So how do you solve the problem without changing the code?

There are some solutions for this problem, “optimizing for adhoc workloads”, changing the database parameterization to ‘forced’, or just putting the query in either a stored procedure or parameterized batch, and receiving the predicate filter in an input parameter.

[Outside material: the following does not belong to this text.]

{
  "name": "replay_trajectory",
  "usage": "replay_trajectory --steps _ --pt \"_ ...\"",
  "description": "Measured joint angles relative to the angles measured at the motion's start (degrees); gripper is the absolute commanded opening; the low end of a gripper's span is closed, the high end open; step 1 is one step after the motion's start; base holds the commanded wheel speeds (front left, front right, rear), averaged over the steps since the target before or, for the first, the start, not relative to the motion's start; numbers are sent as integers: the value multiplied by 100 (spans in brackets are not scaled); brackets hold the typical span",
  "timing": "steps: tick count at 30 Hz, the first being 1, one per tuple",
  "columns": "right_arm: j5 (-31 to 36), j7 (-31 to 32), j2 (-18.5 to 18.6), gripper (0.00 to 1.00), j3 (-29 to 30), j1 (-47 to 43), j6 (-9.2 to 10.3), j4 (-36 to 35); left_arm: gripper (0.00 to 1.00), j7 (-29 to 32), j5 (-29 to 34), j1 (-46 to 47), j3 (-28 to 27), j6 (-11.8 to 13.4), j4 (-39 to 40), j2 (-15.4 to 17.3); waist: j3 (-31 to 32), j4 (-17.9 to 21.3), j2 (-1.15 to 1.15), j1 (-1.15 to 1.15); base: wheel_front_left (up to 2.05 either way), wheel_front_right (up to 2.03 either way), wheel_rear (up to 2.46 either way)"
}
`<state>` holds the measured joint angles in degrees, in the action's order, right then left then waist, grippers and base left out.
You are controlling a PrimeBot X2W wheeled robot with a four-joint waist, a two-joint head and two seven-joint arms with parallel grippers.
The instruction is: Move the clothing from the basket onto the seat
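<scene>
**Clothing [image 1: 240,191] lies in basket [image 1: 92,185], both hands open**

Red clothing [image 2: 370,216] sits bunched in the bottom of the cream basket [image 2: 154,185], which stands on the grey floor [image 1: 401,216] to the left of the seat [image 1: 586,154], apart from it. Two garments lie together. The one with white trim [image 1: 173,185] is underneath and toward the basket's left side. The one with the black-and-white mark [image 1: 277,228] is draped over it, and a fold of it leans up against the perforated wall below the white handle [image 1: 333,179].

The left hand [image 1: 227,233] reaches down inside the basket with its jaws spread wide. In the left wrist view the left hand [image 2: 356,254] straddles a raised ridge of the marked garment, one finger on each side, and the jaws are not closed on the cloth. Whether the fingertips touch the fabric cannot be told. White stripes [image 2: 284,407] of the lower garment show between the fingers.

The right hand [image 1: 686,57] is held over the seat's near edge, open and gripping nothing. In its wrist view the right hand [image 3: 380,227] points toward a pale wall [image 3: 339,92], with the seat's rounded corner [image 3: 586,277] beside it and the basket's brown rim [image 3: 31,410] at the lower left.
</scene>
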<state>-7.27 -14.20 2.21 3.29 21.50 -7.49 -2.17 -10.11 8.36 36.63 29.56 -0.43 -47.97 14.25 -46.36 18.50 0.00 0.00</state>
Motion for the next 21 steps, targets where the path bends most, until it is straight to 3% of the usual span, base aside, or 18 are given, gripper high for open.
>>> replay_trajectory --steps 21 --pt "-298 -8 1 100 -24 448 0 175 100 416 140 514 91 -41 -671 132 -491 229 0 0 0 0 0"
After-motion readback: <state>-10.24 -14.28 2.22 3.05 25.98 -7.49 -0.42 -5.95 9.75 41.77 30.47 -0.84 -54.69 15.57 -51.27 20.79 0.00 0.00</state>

The solution I would like to present you is to use guide plans to force the parameterization only for specific queries. The advantage of this technique is that it can be used in cases where you don’t have the option of fixing the code, as with third-party software. You can, of course, set parameterization to ‘forced’ at database level to solve this problem, but it is a blunt instrument to fix a problem that may be due to just a handful of queries. It will force the parameterization for all queries running on the database, whether they are suitable or not, and this may lead in turn to other problems; see a sample here from PFE Thomas Stringer. If you specify forced parameterization you may force plan reuse even where it would result in a poorly-performing plan being selected.  You’d be fixing one problem but making others (with other queries).That is why I like to fix the problem using guide plans. With guide plans you can specify the forced parameterization within the scope of individual query

The creation of  a template guide plan is straightforward,  and to illustrate this, here is a script to create a guide plans to the query used on our tests:

DECLARE @stmt nvarchar(max);

DECLARE @params nvarchar(max);

EXEC sp_get_query_template

N'SELECT SalesOrderHeader.SalesPersonID,

       COUNT(DISTINCT SalesOrderHeader.CustomerID),

       SUM(SalesOrderDetail.OrderQty)

  FROM Sales.SalesOrderHeader

 INNER JOIN Sales.SalesOrderDetail

    ON SalesOrderDetail.SalesOrderID = SalesOrderHeader.SalesOrderID

 INNER JOIN Production.Product

    ON Product.ProductID = SalesOrderDetail.ProductID

 WHERE Product.Name = ''3514C79D-12C2-4673-A5E3-8961F392B396''

 GROUP BY SalesOrderHeader.SalesPersonID',

 @stmt OUTPUT, @params OUTPUT;

 

EXEC sp_create_plan_guide

    N'TemplateGuide1',

    @stmt,

    N'TEMPLATE',

    NULL,

    @params,

    N'OPTION(PARAMETERIZATION FORCED)';

GO

 First I’m using the procedure sp_get_query_template to get a parameterized version of the query and then I’m using the query (variable @stmt) and parameters (variable @params) to create the guide plan using the procedure sp_create_plan_guide.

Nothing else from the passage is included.